LISTED ENTRIES: Begin

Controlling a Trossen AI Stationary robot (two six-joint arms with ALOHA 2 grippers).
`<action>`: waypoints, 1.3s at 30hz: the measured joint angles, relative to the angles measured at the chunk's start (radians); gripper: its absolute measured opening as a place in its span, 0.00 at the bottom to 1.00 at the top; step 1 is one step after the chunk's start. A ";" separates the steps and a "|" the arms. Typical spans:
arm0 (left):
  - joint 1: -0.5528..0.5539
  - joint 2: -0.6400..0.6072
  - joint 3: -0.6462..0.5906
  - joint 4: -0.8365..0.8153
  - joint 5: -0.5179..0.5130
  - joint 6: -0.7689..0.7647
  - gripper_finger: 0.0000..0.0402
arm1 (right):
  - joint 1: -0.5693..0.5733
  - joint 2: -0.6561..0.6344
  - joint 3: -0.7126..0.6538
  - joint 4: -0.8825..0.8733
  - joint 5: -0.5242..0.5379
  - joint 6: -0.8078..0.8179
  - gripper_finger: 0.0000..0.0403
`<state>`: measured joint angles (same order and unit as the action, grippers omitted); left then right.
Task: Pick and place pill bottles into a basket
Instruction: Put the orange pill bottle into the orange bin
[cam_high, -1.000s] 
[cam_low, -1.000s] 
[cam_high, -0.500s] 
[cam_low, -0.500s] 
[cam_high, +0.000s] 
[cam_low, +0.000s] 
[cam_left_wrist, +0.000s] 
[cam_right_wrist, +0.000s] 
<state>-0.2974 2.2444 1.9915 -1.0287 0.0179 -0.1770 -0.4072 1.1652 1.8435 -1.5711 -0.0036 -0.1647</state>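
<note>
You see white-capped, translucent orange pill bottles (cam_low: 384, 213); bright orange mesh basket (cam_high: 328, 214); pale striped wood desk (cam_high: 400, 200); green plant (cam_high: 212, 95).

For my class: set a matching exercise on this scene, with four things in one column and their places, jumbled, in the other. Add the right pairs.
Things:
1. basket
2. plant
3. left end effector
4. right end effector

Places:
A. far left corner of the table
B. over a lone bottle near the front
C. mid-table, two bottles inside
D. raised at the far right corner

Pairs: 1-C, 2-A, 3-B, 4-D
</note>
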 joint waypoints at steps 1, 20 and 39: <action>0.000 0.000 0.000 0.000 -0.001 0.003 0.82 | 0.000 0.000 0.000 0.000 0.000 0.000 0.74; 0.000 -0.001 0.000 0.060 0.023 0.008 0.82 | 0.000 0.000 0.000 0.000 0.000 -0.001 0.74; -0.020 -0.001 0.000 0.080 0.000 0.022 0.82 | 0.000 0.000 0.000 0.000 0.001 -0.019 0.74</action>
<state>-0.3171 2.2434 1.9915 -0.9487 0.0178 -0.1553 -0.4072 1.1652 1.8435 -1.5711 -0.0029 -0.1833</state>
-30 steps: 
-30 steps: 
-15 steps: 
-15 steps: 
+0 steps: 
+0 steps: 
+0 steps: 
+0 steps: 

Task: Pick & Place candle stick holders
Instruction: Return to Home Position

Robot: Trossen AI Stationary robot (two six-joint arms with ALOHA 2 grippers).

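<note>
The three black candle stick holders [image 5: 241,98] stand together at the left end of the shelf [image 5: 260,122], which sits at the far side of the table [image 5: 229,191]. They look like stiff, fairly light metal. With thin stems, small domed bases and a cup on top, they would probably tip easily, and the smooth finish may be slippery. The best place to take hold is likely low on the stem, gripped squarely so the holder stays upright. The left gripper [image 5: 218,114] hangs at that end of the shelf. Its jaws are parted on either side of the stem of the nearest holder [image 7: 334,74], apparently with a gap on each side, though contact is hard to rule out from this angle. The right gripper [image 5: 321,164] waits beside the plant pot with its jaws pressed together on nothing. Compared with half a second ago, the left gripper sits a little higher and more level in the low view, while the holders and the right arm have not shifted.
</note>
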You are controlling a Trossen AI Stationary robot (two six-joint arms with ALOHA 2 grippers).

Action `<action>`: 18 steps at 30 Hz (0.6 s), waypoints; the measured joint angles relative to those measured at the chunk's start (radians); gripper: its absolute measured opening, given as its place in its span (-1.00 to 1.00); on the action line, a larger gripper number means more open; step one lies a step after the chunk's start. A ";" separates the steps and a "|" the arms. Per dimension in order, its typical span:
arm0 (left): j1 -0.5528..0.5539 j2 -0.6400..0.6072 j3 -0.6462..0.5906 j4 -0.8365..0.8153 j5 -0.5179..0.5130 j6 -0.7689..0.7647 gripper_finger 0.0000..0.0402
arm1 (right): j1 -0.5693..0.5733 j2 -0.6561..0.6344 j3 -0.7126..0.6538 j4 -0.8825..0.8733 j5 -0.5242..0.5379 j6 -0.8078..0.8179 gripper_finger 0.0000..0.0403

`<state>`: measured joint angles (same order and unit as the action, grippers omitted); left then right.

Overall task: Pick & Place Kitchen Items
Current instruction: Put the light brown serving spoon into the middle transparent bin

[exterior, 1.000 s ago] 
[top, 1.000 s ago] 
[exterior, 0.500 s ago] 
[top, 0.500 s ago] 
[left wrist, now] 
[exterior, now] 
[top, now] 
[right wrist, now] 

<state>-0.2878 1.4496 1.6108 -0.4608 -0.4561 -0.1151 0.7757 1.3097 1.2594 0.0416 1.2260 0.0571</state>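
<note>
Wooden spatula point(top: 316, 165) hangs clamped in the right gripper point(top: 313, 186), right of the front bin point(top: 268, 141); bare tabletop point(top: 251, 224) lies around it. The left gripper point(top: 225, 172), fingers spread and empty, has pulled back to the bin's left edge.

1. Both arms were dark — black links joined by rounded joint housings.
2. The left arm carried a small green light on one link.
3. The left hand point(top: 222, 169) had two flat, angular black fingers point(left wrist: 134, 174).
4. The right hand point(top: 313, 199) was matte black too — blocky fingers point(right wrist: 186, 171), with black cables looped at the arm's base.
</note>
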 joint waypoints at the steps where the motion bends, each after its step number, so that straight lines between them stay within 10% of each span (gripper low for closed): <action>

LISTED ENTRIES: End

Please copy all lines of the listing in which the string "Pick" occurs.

Task: Pick and place pill bottles into a basket
Task: Pick & Place candle stick holders
Overall task: Pick & Place Kitchen Items

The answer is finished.